Engineering

When one agent should become many

Fanning a task out to a swarm of sub-agents is not free, it buys parallelism and pays for it in coordination. The skill is knowing which side of that trade a task is on.

ASR

Apollo Space Research

Apollo Space

· 10 min read

Give a task to one agent and it does the task. Give the same task to six agents and you now have a seventh problem: keeping the six from stepping on each other, contradicting each other, and confidently reporting six different versions of “done.” The work got faster. The accounting got harder.

That second cost is the one everyone forgets to put on the invoice. It’s also the one that decides whether splitting the work was a good idea or a bad one.

Fan-out is not free, it buys parallelism and pays for it in coordination, and the skill is knowing which side of that trade a task is on. This post is about the trade: when one agent should become many, how to make the many trustworthy, and the harder discipline almost nobody writes down, when to leave the one alone.

The naive view: more agents, more done

The obvious model is the one the demos sell. A task arrives. It’s big. So you chop it into pieces, hand each piece to its own agent, run them all at once, and staple the results back together at the end. Six agents, one-sixth the wall-clock. What’s not to love.

It works beautifully on the tasks that were already independent. Summarize forty documents, yes, fan that out, the documents don’t know about each other. Search ten sources in parallel, yes, the sources don’t collide. For genuinely parallel work, the swarm is exactly right, and a single agent grinding through the list one item at a time is just slow on purpose.

Then you try it on a task whose pieces do know about each other, and the model breaks in a way that’s easy to miss until it bites.

Say you split “build this feature” into a piece that writes the function and a piece that writes the code that calls it. Run them in parallel and they’re each guessing at the other’s shape. One assumes the function returns a list; the other assumes a single value. Both finish. Both pass their own tests. Stapled together, they don’t fit, and now you’re spending the time you saved on parallelism untangling a seam that a single agent, holding both ends at once, would never have created.

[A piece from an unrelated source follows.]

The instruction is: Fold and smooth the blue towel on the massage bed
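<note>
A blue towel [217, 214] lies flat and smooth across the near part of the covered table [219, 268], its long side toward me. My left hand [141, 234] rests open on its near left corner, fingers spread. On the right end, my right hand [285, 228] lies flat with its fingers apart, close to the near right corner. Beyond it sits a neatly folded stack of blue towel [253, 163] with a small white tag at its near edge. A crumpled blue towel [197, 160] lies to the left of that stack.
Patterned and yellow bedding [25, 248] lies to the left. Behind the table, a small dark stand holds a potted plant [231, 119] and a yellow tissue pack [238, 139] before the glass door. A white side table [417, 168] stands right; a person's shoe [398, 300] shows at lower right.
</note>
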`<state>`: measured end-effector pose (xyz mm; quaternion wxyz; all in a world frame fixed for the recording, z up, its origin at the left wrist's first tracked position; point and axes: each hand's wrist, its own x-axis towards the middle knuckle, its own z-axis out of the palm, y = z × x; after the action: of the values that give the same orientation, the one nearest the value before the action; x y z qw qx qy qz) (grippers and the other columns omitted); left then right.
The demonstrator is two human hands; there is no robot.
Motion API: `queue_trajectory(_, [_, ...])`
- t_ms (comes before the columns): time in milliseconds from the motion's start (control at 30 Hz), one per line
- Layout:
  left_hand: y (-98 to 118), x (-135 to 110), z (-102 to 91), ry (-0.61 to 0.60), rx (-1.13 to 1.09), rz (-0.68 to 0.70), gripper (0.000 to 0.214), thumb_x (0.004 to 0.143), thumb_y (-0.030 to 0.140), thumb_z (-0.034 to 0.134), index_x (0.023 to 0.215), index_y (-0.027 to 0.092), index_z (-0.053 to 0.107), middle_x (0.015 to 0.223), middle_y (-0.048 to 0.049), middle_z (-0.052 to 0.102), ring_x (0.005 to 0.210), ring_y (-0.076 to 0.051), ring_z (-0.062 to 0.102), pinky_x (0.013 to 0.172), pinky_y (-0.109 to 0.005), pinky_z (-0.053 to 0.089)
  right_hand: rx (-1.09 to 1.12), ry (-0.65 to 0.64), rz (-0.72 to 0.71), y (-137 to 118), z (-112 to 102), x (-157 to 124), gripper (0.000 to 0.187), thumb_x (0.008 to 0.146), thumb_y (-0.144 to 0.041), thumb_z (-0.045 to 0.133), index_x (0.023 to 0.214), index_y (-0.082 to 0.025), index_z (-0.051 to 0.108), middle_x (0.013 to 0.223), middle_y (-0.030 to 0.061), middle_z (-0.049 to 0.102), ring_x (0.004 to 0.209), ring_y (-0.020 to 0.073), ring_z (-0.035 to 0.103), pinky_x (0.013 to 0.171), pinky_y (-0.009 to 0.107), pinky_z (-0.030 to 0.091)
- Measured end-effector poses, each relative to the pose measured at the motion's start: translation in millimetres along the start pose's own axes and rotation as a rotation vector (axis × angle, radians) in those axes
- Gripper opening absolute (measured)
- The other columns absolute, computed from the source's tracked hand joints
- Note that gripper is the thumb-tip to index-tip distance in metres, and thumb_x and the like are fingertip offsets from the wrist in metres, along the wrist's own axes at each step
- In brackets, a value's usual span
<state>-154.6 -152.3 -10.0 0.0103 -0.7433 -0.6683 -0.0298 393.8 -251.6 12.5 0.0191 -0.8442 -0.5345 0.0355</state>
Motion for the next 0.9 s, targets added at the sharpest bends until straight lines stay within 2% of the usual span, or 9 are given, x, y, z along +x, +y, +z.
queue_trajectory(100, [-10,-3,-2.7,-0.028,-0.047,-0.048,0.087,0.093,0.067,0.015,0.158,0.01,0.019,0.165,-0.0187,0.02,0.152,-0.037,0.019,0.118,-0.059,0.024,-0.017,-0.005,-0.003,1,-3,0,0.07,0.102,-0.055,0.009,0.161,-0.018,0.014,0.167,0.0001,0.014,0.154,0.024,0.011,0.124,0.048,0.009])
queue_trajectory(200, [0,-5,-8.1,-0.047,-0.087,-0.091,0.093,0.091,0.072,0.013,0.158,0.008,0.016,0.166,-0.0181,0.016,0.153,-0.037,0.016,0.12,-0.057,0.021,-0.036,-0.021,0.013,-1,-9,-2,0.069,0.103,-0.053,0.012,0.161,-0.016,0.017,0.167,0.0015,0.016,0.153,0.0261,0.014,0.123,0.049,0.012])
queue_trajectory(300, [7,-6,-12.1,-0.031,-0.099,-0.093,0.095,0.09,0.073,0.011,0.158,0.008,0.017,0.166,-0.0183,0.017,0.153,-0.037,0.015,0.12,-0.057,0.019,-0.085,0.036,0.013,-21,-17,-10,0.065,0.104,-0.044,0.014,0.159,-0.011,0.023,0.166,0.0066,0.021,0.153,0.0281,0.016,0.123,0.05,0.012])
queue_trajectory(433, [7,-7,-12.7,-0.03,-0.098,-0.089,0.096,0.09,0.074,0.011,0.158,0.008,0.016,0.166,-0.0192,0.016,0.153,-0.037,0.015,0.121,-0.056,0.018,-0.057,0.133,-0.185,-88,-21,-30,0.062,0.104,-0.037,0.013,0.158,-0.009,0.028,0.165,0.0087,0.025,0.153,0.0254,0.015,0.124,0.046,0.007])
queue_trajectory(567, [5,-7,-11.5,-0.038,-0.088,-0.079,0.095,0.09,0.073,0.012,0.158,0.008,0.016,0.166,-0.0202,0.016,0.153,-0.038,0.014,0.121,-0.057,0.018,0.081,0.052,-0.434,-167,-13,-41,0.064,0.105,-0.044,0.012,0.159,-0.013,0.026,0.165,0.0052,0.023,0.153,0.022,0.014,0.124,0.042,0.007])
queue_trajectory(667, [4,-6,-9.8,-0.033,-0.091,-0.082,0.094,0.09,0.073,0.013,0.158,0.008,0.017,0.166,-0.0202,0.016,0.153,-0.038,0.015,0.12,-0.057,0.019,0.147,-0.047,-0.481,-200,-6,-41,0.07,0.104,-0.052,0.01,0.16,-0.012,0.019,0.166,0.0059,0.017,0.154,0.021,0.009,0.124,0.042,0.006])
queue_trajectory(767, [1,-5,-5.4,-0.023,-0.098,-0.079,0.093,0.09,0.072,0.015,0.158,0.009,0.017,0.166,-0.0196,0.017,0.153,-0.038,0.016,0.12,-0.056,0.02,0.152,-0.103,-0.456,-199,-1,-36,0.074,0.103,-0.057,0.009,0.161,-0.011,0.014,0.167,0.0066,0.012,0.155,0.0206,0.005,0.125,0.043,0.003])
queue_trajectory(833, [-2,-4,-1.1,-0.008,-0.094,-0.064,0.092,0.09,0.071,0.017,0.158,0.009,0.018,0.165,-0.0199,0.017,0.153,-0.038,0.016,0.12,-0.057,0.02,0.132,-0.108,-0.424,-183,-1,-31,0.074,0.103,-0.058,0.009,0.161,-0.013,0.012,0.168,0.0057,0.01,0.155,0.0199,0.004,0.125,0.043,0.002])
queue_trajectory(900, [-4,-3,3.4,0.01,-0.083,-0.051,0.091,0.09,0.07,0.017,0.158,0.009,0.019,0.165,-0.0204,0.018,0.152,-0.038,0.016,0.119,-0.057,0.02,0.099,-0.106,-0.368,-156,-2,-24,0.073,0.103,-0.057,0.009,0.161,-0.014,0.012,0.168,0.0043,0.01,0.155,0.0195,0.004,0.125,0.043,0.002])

The naive model treats coordination as zero. It is never zero. The moment two pieces of a task have to agree on anything, a shape, an order, a fact, a file, you’ve added a cost that grows with how many agents have to stay in sync. Sometimes that cost is small and the parallelism wins. Sometimes it eats the parallelism whole.

Fan-out, then re-grade, never trust the swarm’s own report

Suppose you’ve decided a task really is parallel enough to split. You decompose it, you dispatch the workers, they run. Now comes the step the naive version skips entirely: you have to decide whether each piece actually came back done.

Here’s the trap. Each sub-agent reports its own result. Each one says, in its own words, looks done. And the agent that did the work is the worst possible judge of whether the work is finished, it wrote the test, so the test asserts what the code already does; it defined the goal, so the goal is whatever it happened to reach. Collect six self-graded “done”s and you don’t have six finished pieces. You have six claims, each signed by the one party with a reason to sign it.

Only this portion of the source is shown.